Accelerating exploration of Marine Cloud Brightening impacts on tipping points Using an AI Implementation of Fluctuation-Dissipation Theorem

TL;DR

This paper introduces AiBEDO, an AI model applying the Fluctuation-Dissipation Theorem to rapidly project climate responses to Marine Cloud Brightening interventions, enabling efficient assessment of tipping point risks.

Contribution

The paper presents AiBEDO, a novel AI-based approach that leverages FDT and existing climate data to efficiently simulate climate responses to MCB, reducing reliance on costly Earth System Models.

Findings

AiBEDO accurately projects climate responses to MCB forcing.

AiBEDO-FDT enables optimization of MCB interventions to minimize tipping point risks.

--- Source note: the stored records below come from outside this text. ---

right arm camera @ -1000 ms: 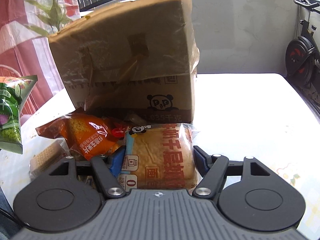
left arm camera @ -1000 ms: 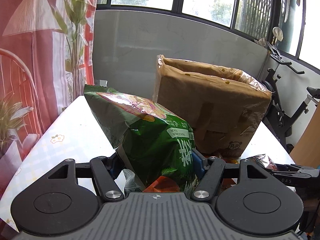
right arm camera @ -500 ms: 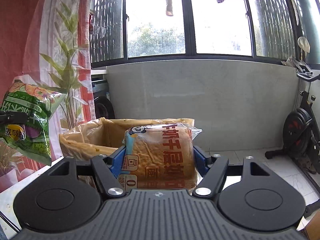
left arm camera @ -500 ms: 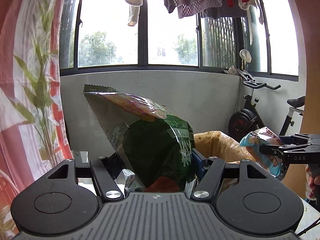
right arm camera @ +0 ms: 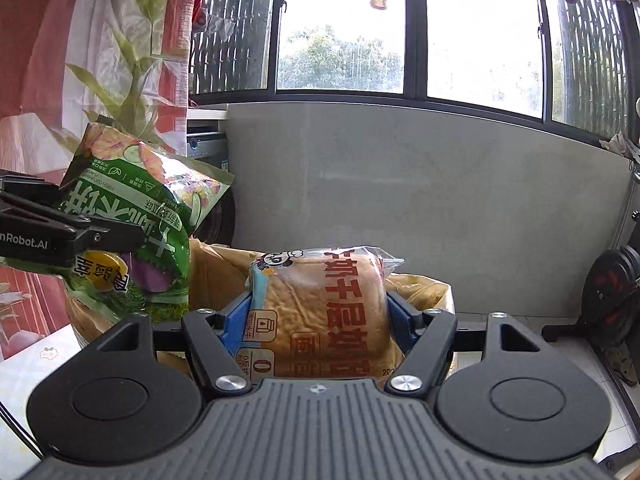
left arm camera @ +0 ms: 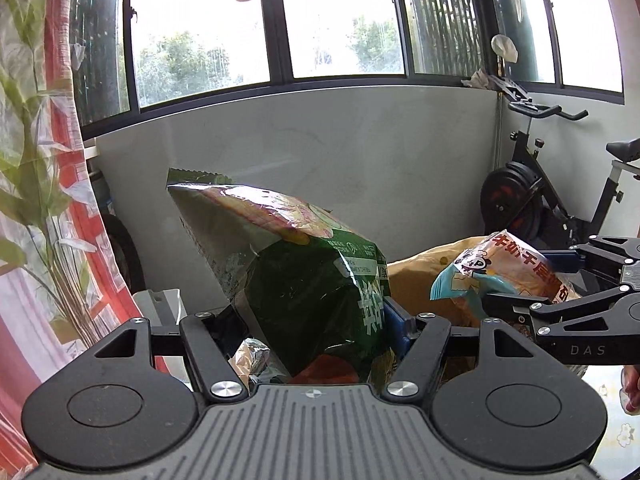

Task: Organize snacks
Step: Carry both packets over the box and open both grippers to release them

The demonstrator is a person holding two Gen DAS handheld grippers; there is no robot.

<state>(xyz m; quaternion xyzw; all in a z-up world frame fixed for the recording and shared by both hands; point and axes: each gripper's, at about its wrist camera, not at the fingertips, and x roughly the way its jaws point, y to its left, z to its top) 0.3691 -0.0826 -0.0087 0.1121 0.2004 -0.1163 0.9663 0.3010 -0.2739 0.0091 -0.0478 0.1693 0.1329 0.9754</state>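
The left claw (left arm camera: pixel 316 316) grips a puffy green foil snack bag (left arm camera: pixel 304 268) by its lower part; the right claw (right arm camera: pixel 320 316) clamps a clear-wrapped loaf of sliced bread (right arm camera: pixel 324 308). Both hang in the air over the open brown cardboard box lined with plastic (right arm camera: pixel 216 268), just beside each other. Risks: the packs colliding above the box, the slick foil slipping free, or a release outside the rim onto the counter (right arm camera: pixel 36 364).

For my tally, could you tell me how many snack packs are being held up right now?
2: the green chip bag in the left gripper, the bread pack in the right gripper. Others may be hidden.
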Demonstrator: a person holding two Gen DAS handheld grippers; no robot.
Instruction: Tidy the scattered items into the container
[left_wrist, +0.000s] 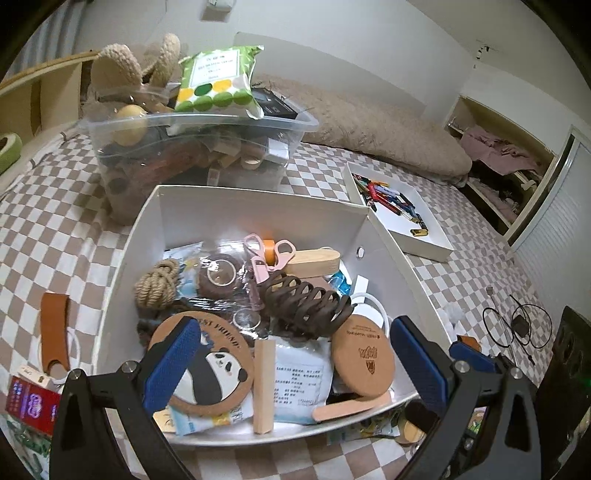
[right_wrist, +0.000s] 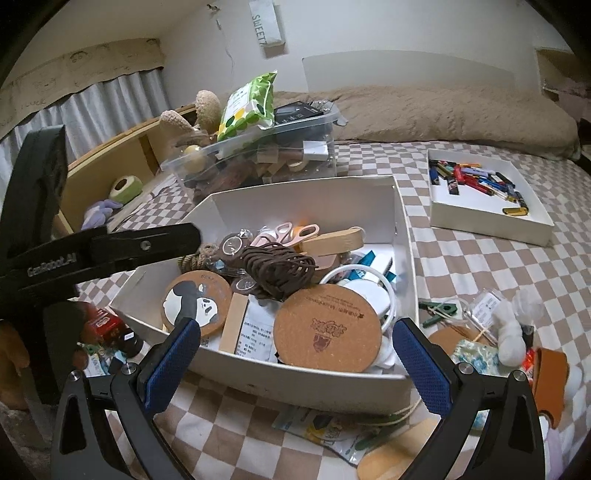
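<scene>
White rectangular container (left_wrist: 236, 206) on checkered bed cover (left_wrist: 55, 229), crowded: panda coaster (left_wrist: 207, 365), plain cork coaster (right_wrist: 327, 328), brown hair claw (left_wrist: 306, 302). Left gripper (left_wrist: 291, 362) and right gripper (right_wrist: 295, 362) both spread wide, grasping nothing.

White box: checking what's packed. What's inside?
White box holds two cork coasters, hair claw, rope knot, pink scissors; items beneath are covered.

Dim, soft indoor light; fisheye-warped edges; dark vignetted corners.
</scene>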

The approach significantly accelerates climate impact assessments.

Abstract

Marine cloud brightening (MCB) is a proposed climate intervention technology to partially offset greenhouse gas warming and possibly avoid crossing climate tipping points. The impacts of MCB on regional climate are typically estimated using computationally expensive Earth System Model (ESM) simulations, preventing a thorough assessment of the large possibility space of potential MCB interventions. Here, we describe an AI model, named AiBEDO, that can be used to rapidly projects climate responses to forcings via a novel application of the Fluctuation-Dissipation Theorem (FDT). AiBEDO is a Multilayer Perceptron (MLP) model that uses maps monthly-mean radiation anomalies to surface climate anomalies at a range of time lags. By leveraging a large existing dataset of ESM simulations containing internal climate noise, we use AiBEDO to construct an FDT operator that successfully projects climate responses to MCB forcing, when evaluated against ESM simulations. We propose that AiBEDO-FDT can be used to optimize MCB forcing patterns to reduce tipping point risks while minimizing negative side effects in other parts of the climate.